### Exercise input ###

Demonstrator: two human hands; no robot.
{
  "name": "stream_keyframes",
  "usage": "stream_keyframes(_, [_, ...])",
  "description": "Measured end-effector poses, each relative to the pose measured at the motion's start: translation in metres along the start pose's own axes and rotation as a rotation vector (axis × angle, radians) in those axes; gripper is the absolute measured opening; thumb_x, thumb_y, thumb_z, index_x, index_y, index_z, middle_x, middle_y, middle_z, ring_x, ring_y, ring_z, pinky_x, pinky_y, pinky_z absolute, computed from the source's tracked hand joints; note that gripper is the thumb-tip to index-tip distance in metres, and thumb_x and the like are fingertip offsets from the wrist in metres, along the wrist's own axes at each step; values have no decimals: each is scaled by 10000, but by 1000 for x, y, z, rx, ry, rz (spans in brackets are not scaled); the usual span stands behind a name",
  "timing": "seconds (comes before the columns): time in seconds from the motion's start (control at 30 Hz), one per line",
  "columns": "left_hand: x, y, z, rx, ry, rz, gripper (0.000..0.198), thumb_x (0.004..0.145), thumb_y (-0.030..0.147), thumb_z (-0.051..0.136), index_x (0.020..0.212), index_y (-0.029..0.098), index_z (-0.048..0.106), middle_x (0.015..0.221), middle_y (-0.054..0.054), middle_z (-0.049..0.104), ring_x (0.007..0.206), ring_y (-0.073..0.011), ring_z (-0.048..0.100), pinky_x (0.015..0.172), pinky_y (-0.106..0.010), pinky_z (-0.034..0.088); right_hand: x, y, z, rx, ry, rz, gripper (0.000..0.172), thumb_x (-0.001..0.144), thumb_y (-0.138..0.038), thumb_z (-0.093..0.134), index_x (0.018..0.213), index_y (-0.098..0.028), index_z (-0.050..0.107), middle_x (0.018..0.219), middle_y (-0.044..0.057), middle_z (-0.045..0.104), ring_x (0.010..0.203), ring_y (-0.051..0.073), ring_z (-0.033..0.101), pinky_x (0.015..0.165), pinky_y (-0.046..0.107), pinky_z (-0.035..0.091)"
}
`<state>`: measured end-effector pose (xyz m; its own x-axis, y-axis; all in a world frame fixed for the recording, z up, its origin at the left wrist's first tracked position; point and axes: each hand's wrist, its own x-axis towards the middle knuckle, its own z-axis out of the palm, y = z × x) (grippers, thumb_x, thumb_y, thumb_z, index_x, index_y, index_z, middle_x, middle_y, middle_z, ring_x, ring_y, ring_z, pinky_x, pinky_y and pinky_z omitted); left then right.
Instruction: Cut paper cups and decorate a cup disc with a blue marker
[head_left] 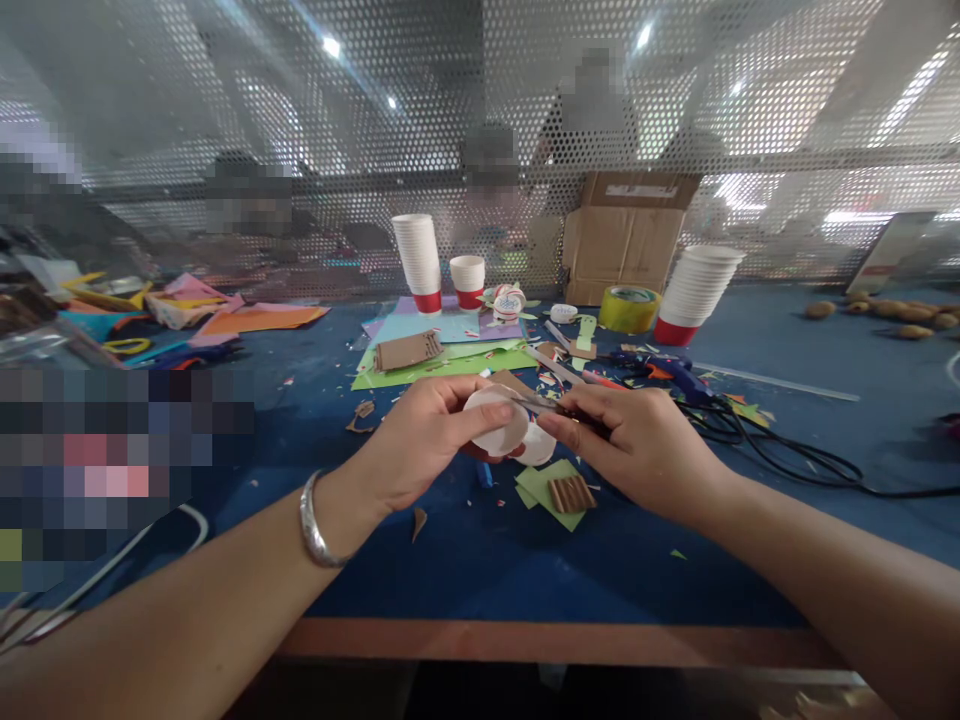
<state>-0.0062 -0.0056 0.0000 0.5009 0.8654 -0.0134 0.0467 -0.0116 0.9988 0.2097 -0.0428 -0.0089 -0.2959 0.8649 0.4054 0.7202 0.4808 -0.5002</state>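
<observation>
My left hand [442, 425], with a silver bangle on its wrist, pinches a round white paper piece [495, 425] that looks like a paper cup's base. Closed around a pair of scissors [536, 402], my right hand [626, 435] brings the blades to the top edge of that piece. The scissors' handles are mostly hidden by the fingers. A second white round paper piece [537, 445] shows just behind the first. Close below lie green paper [534, 487] and a small piece of corrugated cardboard [571, 494].
Stacked paper cups [416, 255] stand at the back, with another stack [697, 290] at right. Yellow tape [630, 310], a cardboard box [628, 240] and a blue glue gun [679, 375] with black cable are beyond my right hand. Paper scraps litter the blue table [570, 590].
</observation>
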Motion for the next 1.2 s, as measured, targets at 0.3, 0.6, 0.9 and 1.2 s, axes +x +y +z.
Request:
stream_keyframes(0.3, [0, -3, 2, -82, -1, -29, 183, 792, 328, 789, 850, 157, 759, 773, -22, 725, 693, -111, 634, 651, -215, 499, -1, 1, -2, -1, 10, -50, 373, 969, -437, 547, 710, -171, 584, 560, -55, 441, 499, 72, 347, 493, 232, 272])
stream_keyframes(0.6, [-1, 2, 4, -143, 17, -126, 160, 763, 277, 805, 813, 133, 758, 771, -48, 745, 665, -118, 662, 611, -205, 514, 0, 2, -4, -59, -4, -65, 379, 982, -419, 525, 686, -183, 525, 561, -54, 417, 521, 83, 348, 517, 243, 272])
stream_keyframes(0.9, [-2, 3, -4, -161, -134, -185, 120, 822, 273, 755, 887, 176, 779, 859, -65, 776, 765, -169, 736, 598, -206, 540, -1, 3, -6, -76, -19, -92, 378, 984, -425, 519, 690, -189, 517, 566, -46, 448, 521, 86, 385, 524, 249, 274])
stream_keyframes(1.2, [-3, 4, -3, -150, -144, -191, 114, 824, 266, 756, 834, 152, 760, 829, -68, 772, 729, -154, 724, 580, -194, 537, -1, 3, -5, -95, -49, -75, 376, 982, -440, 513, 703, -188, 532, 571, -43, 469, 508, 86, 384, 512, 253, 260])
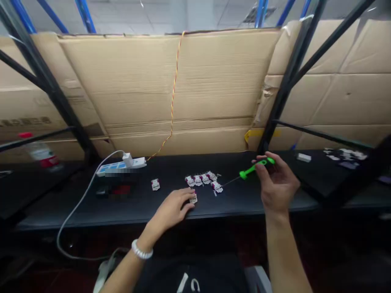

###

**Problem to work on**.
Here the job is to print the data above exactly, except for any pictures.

**Task solution**.
Demonstrator: two human hands; no robot.
{
  "name": "stream_keyframes",
  "usage": "stream_keyframes(_, [_, ...])",
  "description": "Measured end-effector poses, each relative to the pose measured at the motion's start: translation in metres along the start pose's own axes and rotation as a rotation vector (axis × angle, radians) in those axes; gripper is the absolute measured opening; thumb_x, thumb_y, thumb_z, index_x, index_y, index_z, middle_x, middle_y, middle_z, ring_x, ring_y, ring_z, pinky_x, pinky_y, pinky_z absolute, computed from the source's tracked hand joints; note that gripper is the thumb-tip to index-tip distance in metres, and thumb_x and the like are fingertip offsets from the wrist in metres, along the wrist's own axes at each step; values have no decimals: each is scaled by 10000, but by 1000 for x, y, z, rx, ry, rz (spans in brackets are not scaled); the usual span stands behind a name",
  "timing": "seconds (comes before the columns): time in seconds from the motion's start (control at 30 Hz), one per line",
  "columns": "left_hand: x, y, z, rx, ry, rz, gripper (0.000..0.198), thumb_x (0.004..0.145), thumb_y (-0.030..0.147), thumb_z (-0.051..0.136), index_x (0.020..0.212), index_y (-0.029..0.098), index_z (-0.048..0.106), middle_x (0.015..0.221), middle_y (-0.054..0.054), middle_z (-0.049..0.104), ring_x (0.007..0.206), ring_y (-0.073..0.011), ring_z (-0.048..0.100), pinky_x (0.015..0.172), pinky_y (-0.106..0.010), pinky_z (-0.034..0.088); right_hand: x, y, z, rx, ry, rz, gripper (0.000..0.172), thumb_x (-0.001..0.144), thumb_y (-0.138..0.038), thumb_z (-0.093..0.134), index_x (0.018..0.213), index_y (-0.098..0.028), index_z (-0.050..0.107), middle_x (0.018..0.219), middle_y (-0.044..0.057), middle_z (-0.045..0.104), ring_x (0.010..0.203), ring_y (-0.051..0.073), ring_z (-0.033..0.101), pinky_x (0.015..0.165), pinky_y (-0.046..0.107), pinky_z (-0.035..0.091)"
}
`<state>`: measured end-effector pose (xyz m; its own x-axis, y-axis; all in a world frame fixed for the recording, z up, its origin at the left wrist's first tracked position; point and axes: each hand's wrist, its own x-axis towards the middle knuckle, its own z-axis out of the palm, y = z × x) (grippers, thumb_x, thumb_y, thumb_z, index_x, index_y, index_z, middle_x, middle_y, middle_z, ring_x, ring_y, ring_z, pinky_x, pinky_y and pinky_z omitted); left then right.
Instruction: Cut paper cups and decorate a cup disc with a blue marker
[head_left] 
<state>-0.0062 -0.0056 0.0000 0.5009 0.8654 -0.0134 0.0467 -0.0116 0.9988 0.2097 -0.0428 -0.0089 -0.2959 0.8649 0.4054 0.7202 0.4808 -0.5002</state>
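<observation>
My left hand [442, 425], with a silver bangle on its wrist, pinches a round white paper piece [495, 425] that looks like a paper cup's base. Closed around a pair of scissors [536, 402], my right hand [626, 435] brings the blades to the top edge of that piece. The scissors' handles are mostly hidden by the fingers. A second white round paper piece [537, 445] shows just behind the first. Close below lie green paper [534, 487] and a small piece of corrugated cardboard [571, 494].
Stacked paper cups [416, 255] stand at the back, with another stack [697, 290] at right. Yellow tape [630, 310], a cardboard box [628, 240] and a blue glue gun [679, 375] with black cable are beyond my right hand. Paper scraps litter the blue table [570, 590].
</observation>
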Motion for the next 1.2 s, as measured, targets at 0.3, 0.6, 0.9 and 1.2 s, axes +x +y +z.
Request:
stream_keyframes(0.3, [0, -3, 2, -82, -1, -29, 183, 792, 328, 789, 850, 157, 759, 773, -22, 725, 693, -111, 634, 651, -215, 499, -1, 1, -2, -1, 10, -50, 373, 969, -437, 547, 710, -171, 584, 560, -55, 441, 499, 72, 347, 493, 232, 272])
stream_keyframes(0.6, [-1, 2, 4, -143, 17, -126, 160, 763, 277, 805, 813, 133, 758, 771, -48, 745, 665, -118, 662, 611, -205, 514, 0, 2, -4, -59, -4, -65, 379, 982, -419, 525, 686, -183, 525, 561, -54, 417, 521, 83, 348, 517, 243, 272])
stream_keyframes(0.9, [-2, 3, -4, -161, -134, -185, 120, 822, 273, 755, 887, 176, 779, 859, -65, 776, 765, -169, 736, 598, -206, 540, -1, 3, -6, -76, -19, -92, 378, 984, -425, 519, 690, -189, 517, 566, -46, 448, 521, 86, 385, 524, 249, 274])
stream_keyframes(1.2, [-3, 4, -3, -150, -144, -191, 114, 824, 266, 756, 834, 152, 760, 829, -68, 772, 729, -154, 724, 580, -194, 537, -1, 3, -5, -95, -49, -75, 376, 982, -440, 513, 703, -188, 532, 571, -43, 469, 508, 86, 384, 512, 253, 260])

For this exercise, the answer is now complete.